How Could President Obama Win Reelection?

Despite the results of our election equation, the Republicans are not guaranteed the White House in 2012. It may be that voters will respond to economic factors in a different way than in the past. Having seen the unemployment rate climb as high as 10.1% per year into Obama’s presidency, voters may be more tolerant of an unemployment rate around 9.0% as the election nears. Some voters may discount Obama’s accountability for the current state of the economy and still assign much of the blame to his predecessor George W. Bush. If the president can deliver faster income growth over the next year, voters may assign more weight to income growth and less weight to the unemployment rate than in past elections, opening the door for the president to win a second term.

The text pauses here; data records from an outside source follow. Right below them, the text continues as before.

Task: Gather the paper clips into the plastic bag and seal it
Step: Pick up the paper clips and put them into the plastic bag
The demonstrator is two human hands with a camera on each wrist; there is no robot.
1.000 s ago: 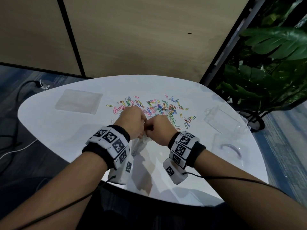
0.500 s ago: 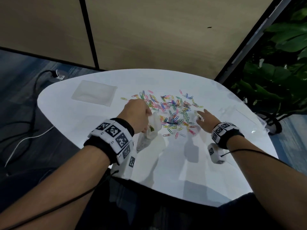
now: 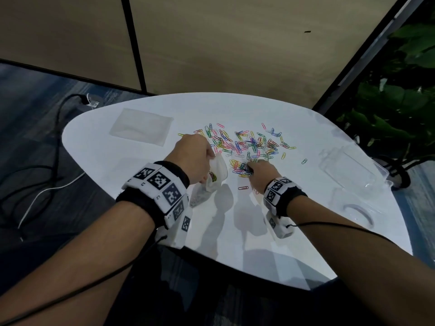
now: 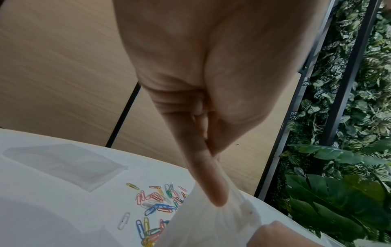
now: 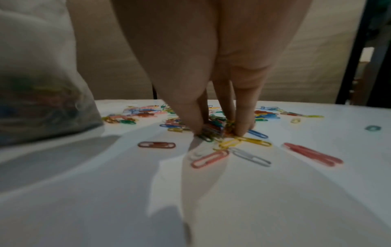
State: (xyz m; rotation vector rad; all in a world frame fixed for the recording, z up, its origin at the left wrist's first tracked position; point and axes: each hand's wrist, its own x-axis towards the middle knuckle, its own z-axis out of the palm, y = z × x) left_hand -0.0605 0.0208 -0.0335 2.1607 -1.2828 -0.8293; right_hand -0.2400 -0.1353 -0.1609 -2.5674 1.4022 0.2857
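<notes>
Coloured paper clips [image 3: 247,144] lie scattered across the middle of the white table [image 3: 141,175]. My left hand [image 3: 195,156] pinches the rim of a clear plastic bag [image 3: 213,178], holding it upright with several clips inside; the pinch shows in the left wrist view on the bag [image 4: 211,225]. My right hand [image 3: 256,170] is down on the near edge of the pile, fingertips [image 5: 243,127] and thumb closing round a small bunch of clips [image 5: 217,132]. The bag [image 5: 42,93] stands just left of that hand.
A flat stack of spare clear bags [image 3: 141,125] lies at the table's far left. A clear plastic box [image 3: 348,168] and its lid [image 3: 357,212] sit at the right edge. Cables [image 3: 47,161] run over the floor on the left; plants [image 3: 400,102] stand at right.
My right hand left the bag's mouth, reached right over the pile, then came back to its near edge and closed on a bunch of clips. The left hand keeps holding the bag.
</notes>
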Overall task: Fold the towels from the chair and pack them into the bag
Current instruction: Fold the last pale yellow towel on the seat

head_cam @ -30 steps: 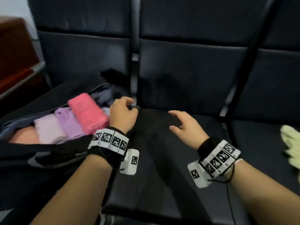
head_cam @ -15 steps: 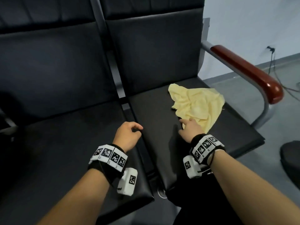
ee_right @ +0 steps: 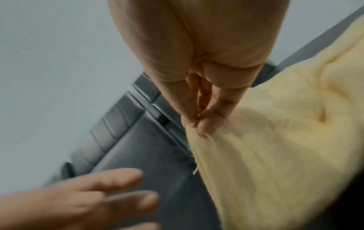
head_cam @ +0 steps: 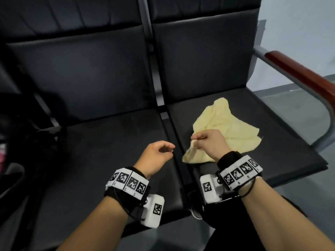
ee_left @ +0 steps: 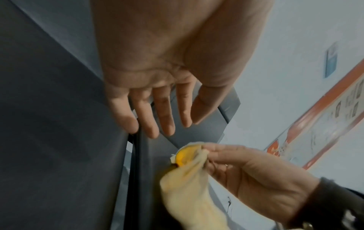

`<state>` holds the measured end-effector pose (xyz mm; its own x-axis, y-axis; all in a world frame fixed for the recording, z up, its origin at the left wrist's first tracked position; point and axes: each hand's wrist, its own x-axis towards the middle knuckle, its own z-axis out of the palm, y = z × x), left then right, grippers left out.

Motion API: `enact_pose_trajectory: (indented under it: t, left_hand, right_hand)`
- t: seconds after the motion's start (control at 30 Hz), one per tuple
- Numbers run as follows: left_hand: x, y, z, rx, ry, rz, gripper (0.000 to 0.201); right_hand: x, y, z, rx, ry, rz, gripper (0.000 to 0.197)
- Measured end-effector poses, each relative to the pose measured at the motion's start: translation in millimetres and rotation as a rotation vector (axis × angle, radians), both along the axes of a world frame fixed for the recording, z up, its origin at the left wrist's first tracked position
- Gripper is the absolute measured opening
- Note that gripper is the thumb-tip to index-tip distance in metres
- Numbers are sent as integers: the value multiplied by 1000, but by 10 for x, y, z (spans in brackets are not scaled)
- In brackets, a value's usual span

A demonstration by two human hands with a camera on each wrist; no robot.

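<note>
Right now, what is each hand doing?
Left hand: open, fingers relaxed, holding nothing.
Right hand: pinching a corner of the yellow towel.

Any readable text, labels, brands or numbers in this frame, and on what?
None can be read.
Wall poster, orange border: print too blurred.
Blue sign on the wall: too small to read.
Left wristband and right wristband: square black-and-white marker patterns only, no letters or digits.
</note>
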<state>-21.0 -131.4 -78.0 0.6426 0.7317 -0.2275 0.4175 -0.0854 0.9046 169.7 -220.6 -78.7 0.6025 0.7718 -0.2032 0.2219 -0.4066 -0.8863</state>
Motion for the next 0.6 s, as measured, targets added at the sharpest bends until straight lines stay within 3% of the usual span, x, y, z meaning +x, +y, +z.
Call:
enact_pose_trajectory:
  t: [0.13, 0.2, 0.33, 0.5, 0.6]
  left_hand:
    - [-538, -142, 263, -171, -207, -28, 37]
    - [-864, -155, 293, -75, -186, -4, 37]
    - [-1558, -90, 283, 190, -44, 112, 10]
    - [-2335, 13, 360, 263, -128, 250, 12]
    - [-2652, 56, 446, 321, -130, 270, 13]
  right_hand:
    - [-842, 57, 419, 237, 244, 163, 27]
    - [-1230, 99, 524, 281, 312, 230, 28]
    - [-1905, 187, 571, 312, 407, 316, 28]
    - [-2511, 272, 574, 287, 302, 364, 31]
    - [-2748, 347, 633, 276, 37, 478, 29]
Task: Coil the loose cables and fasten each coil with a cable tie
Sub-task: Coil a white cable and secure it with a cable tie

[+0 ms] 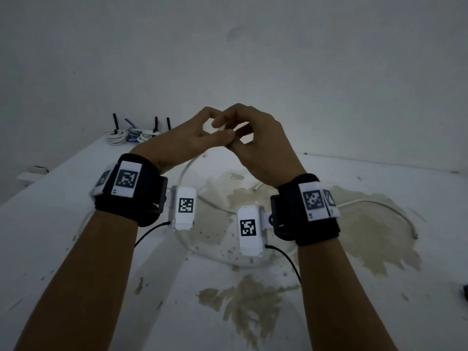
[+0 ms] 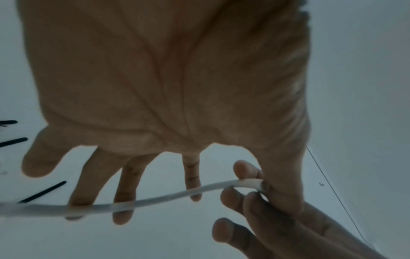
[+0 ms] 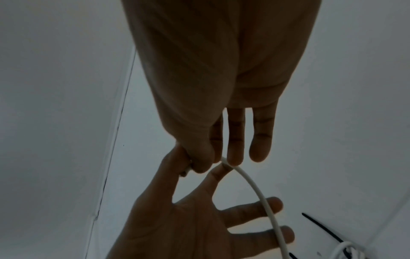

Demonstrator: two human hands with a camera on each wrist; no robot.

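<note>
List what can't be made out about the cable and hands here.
- Cable end: hidden by fingers in every view; plug type unknown.
- Left hand: pinching or just touching the cable? Right hand covers the contact, head view.
- Coils, head view: too small and dim to count.
- Cable's far length: cut off at left wrist view's left edge.

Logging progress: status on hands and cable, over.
Left hand, right hand both pinch white cable end, raised over table. Rest of cable loose, uncoiled. Tied coils far left, clear of the work.
</note>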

In addition, non-economic factors also matter. The equation assumes that the only factors influencing the election result (other than objective, predetermined political factors) are income growth and unemployment. It ignores factors such as foreign policy and social agendas, as well as any qualifying data about the candidates on either side. The topic of electability has become increasingly relevant in recent years, and the equation is built to predict election results based on the average Republican or average Democrat, making no special considerations for African-American, female, or politically extreme candidates (or for their vice-presidential nominees).

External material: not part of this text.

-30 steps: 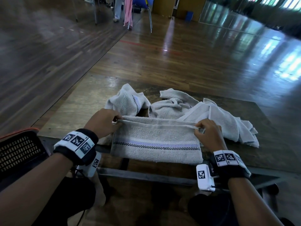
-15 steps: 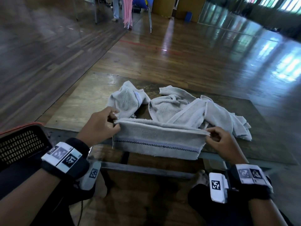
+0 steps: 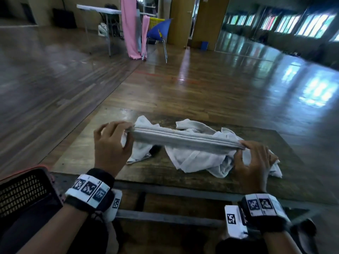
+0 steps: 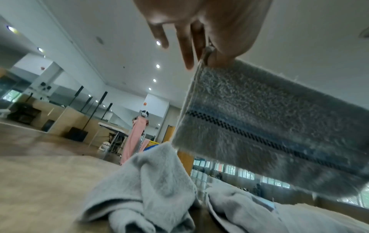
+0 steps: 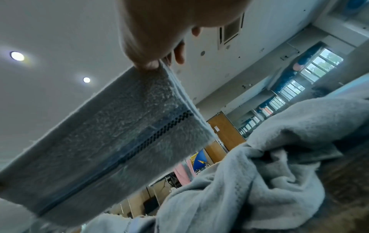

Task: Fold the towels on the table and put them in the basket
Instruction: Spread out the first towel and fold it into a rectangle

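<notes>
Above the table (image 3: 88, 158), a folded towel (image 3: 185, 141) hangs stretched between two hands.
Left hand (image 3: 110, 143) pinches its nine-o'clock corner, right hand (image 3: 253, 162) the three-o'clock one, other fingers loose. Loose towels (image 3: 198, 160) lie crumpled beneath; bare tabletop stays free at nine o'clock, the basket (image 3: 23, 191) off the table's near corner at seven. A second ago the towel draped over the near edge; now it hangs clear.

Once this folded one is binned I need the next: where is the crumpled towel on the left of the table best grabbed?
Judging by its pose, take the crumpled towel by the loose flat corner lying nearest you on the table, coming from above and the front. The rest is bunched, partly hidden behind the folded towel.
</notes>
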A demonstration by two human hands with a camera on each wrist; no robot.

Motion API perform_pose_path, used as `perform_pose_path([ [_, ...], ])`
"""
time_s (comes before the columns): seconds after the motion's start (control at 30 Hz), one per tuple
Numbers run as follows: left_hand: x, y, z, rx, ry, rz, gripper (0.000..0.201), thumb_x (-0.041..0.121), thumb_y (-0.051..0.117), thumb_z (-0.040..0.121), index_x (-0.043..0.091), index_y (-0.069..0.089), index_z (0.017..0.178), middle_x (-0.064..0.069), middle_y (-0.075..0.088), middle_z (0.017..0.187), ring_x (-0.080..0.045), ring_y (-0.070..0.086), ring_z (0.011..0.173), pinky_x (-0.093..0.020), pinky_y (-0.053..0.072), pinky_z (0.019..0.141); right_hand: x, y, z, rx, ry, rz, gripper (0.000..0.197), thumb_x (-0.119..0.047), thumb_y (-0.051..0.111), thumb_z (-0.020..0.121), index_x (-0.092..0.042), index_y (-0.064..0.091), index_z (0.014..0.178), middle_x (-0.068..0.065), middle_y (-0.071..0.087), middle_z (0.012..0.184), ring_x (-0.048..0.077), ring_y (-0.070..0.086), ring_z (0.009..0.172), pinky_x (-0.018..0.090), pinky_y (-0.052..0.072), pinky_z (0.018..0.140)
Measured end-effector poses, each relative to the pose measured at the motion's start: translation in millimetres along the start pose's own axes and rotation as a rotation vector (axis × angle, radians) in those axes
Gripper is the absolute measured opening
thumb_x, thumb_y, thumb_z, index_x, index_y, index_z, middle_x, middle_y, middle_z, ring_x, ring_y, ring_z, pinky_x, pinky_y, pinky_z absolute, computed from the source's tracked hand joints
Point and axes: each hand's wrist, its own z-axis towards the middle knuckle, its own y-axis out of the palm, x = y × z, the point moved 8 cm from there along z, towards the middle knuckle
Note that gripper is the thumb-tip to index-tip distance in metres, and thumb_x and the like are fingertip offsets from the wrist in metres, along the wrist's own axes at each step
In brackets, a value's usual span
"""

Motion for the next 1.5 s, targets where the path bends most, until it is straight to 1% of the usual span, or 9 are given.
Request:
perform_pose_path([
  [0.1, -12, 6, 0, 0.051, 0.051, 0.048, 0.014, 0.023, 0.055, 0.084, 0.023, 0.066, 0.092, 0.008, 0.067, 0.099, -0.012, 0.058, 0.096, -0.038, 0.033, 0.091, 6, 5, -4, 0.0, -0.027, -0.026, 0.021, -0.019, 0.055, 0.079, -0.017, 0.061, 0.1, 0.005, 0.064, 0.098, 0.023, 0.053, 0.096, 0.031, 0.027, 0.085],
  [0.23, -24, 53, -42, -0.325, 0.129, 0.157, 0.011, 0.027, 0.052, 0.077, 0.027, 0.063, 0.08, 0.009, 0.067, 0.087, -0.016, 0.063, 0.09, -0.038, 0.029, 0.092, 24, 43, -40, -0.361, -0.137, -0.18, 0.024, -0.029, 0.05, 0.076, -0.021, 0.062, 0.096, -0.001, 0.061, 0.093, 0.02, 0.052, 0.092, 0.031, 0.023, 0.076],
  [0.37, -36, 84, -99, -0.718, 0.119, 0.219, 0.018, 0.023, 0.063, 0.059, 0.027, 0.057, 0.075, 0.008, 0.065, 0.081, -0.017, 0.067, 0.08, -0.034, 0.028, 0.085, 31, 72, -98, -0.691, -0.334, -0.318, 0.027, -0.023, 0.076, 0.065, -0.029, 0.064, 0.088, -0.008, 0.061, 0.085, 0.019, 0.062, 0.085, 0.033, 0.026, 0.073],
  [0.53, -46, 82, -112, -0.874, 0.037, 0.144, 0.023, 0.022, 0.072, 0.066, 0.027, 0.06, 0.084, 0.009, 0.064, 0.092, -0.019, 0.064, 0.09, -0.035, 0.038, 0.084, 42, 69, -111, -0.77, -0.241, -0.312, 0.027, -0.027, 0.079, 0.069, -0.03, 0.066, 0.092, -0.01, 0.064, 0.089, 0.018, 0.062, 0.088, 0.035, 0.026, 0.073],
  [0.77, -35, 73, -108, -0.786, 0.107, 0.1, 0.021, 0.045, 0.044, 0.069, 0.029, 0.055, 0.078, 0.012, 0.057, 0.084, -0.016, 0.061, 0.087, -0.032, 0.034, 0.086, 38, 66, -106, -0.781, -0.156, -0.258, 0.022, -0.031, 0.074, 0.072, -0.026, 0.068, 0.092, -0.008, 0.062, 0.092, 0.017, 0.059, 0.094, 0.035, 0.028, 0.078],
  [1.07, -39, 80, -109, -0.821, -0.065, -0.014, 0.012, 0.019, 0.068, 0.08, 0.029, 0.064, 0.084, 0.014, 0.063, 0.091, -0.015, 0.061, 0.092, -0.032, 0.033, 0.08, 33, 82, -100, -0.829, -0.149, -0.135, 0.012, -0.018, 0.072, 0.077, -0.024, 0.069, 0.087, -0.007, 0.063, 0.089, 0.017, 0.059, 0.089, 0.03, 0.034, 0.076],
  [1.23, -33, 71, -101, -0.773, 0.007, -0.006, 0.012, 0.014, 0.071, 0.08, 0.025, 0.067, 0.083, 0.01, 0.066, 0.088, -0.02, 0.062, 0.089, -0.036, 0.039, 0.079, 34, 76, -97, -0.768, -0.186, -0.136, 0.016, -0.009, 0.073, 0.075, -0.018, 0.069, 0.087, -0.004, 0.064, 0.086, 0.021, 0.06, 0.082, 0.032, 0.038, 0.071],
  [1.33, -29, 65, -102, -0.771, 0.058, 0.005, 0.003, 0.028, 0.061, 0.078, 0.028, 0.065, 0.079, 0.013, 0.063, 0.084, -0.017, 0.061, 0.086, -0.036, 0.038, 0.082, 35, 72, -95, -0.758, -0.19, -0.165, 0.016, -0.011, 0.074, 0.074, -0.018, 0.07, 0.088, -0.003, 0.063, 0.085, 0.02, 0.057, 0.082, 0.03, 0.035, 0.07],
  [1.5, -15, 68, -95, -0.712, 0.036, -0.002, 0.026, 0.042, 0.046, 0.075, 0.025, 0.064, 0.083, 0.01, 0.061, 0.086, -0.017, 0.059, 0.087, -0.032, 0.035, 0.081, 20, 75, -88, -0.725, -0.147, -0.163, 0.018, -0.018, 0.066, 0.078, -0.02, 0.068, 0.096, -0.004, 0.059, 0.089, 0.017, 0.052, 0.087, 0.026, 0.026, 0.077],
])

The Republicans do not yet have a candidate who commands anything close to majority support in their party. Front-runner Mitt Romney has not decisively separated himself from the rest of the field, suggesting that Republicans are seeking an alternative but have not found it. And their candidate must win broader appeal in the general election. The traditional unwritten rules say that candidates swing to the right or left in the primaries to capture their party base, and then swing to the center in the general election to capture independents and disaffected members of the other party. President Obama must hope that the Republican candidate, whoever that may be, cannot make that transition.

by Nigel Gault and Erik Johnson

1. The unemployment rate is calculated as the average rate of unemployment for the three months ending September of the election year.

2. The reestimated equation predicts a tighter race, but a McCain defeat nonetheless.

3. Note: we excluded the stimulus payments from the income calculation in our election forecast on the grounds that they were temporary rebates bunched into the second and third quarters of 2008, and did not reflect the underlying trend in incomes.